- Tenure: c. 2450 BC
- Pharaoh: Ini
- Burial: Saqqara, Egypt

= Minnefer (vizier) =

Ancient Egyptian official

Minnefer (also Minufer; ) was an Ancient Egyptian official during the reign of king Nyuserre Ini. He bears the titles of a vizier and was therefore the highest official at the royal court, second only to the king. He was also overseer of all royal works, a title often held by viziers. Minnefer is known from different sources. He is depicted in the funerary temple of king Nyuserre Ini at Abusir providing firm evidence for his dating under this king.

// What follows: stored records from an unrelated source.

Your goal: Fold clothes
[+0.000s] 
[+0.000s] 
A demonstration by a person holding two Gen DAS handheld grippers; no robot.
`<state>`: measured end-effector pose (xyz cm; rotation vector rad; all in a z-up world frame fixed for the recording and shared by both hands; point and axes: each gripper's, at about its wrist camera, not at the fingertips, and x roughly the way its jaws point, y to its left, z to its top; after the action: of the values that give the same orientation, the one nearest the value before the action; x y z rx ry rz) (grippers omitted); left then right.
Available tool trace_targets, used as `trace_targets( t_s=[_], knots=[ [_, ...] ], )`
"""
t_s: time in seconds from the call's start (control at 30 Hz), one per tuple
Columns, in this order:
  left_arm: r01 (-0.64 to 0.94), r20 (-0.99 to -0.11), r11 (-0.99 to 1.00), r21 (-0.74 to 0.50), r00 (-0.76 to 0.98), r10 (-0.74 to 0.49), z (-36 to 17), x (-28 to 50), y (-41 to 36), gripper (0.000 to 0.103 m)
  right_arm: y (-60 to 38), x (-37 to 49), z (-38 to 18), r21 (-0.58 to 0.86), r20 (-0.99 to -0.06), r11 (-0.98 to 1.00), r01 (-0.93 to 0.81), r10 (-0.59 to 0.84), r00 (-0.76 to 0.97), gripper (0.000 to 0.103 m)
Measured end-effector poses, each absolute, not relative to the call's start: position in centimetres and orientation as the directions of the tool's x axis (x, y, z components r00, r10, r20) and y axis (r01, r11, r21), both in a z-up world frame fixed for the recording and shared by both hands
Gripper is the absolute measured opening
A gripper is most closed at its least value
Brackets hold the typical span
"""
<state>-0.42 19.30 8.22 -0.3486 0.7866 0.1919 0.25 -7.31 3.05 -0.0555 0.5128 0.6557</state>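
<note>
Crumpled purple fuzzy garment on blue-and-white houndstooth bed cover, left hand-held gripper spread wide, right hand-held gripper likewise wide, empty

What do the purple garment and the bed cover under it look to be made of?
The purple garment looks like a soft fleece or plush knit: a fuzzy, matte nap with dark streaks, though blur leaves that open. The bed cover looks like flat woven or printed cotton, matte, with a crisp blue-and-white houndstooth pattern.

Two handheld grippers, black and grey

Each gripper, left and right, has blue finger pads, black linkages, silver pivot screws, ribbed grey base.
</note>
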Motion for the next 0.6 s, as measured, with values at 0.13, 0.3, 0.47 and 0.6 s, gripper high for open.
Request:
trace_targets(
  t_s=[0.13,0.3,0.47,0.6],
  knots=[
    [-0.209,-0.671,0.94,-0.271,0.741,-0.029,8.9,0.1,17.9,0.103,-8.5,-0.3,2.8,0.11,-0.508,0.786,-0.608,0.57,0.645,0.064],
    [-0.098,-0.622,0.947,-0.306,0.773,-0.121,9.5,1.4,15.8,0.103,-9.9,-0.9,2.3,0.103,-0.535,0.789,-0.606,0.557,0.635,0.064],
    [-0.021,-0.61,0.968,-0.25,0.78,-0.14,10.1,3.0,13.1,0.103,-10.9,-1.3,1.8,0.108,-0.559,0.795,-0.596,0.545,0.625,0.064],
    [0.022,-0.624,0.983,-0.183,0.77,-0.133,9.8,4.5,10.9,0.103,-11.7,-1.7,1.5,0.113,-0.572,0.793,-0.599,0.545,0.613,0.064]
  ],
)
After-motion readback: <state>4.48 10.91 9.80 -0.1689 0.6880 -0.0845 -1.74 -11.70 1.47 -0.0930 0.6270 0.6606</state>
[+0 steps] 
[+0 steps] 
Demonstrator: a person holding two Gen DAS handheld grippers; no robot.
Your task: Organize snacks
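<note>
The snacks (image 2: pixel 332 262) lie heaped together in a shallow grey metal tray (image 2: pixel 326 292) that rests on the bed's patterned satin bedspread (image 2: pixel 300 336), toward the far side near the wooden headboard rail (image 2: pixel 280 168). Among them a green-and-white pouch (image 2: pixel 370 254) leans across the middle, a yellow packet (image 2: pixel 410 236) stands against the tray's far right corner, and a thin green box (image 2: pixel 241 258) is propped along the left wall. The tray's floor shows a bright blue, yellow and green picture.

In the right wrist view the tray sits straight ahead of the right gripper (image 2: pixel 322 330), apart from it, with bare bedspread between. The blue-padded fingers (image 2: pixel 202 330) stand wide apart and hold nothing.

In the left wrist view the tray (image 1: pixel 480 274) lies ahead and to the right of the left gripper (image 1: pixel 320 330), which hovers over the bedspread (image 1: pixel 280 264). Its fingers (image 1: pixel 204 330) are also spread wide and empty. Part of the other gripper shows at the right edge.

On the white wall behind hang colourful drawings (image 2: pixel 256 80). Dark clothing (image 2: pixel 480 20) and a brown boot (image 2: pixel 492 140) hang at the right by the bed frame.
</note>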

He is named on a short quarry-mark painted on a stone that was found in a wall around the pyramid complex of king Neferirkare Kakai. He is mentioned in papyri found at Abusir, that dates under Djedkare Isesi. He is also known from his sarcophagus that is now in the Rijksmuseum van Oudheden in Leiden. His mastaba was found at Saqqara. It is not yet published. The quarry marks on the Pyramid of Neferirkare Kakai indicate that he helped build his pyramid. Neferirkare Kakai ruled before Nyuserre. That means that Minnefer was either very long in office, or that the pyramid complex was finished under Nyuserre. The reference under king Djedkare Isesi refers to a phyle (group of priests) named after Minnefer. That might indicate that the vizier was later honored, perhaps with the cult of a statue.

== Bibliography ==
- Altenmüller, Hartwig (2001). "The Oxford Encyclopedia of Ancient Egypt, Volume 2"
- Petra Andrassy: Zur Organisation und Finanzierung von Tempelbauten im Alten Ägypten, in: Martin Fitzenreiter (Hrsg.), Das Heilige und die Ware. Zum Spannungsfeld von Religion und Ökonomie, Berlin, London 2007, ISBN 978-1906137038, pp. 143–164; online
- Strudwick, Nigel (1985). "The Administration of Egypt in the Old Kingdom: The Highest Titles and Their Holders"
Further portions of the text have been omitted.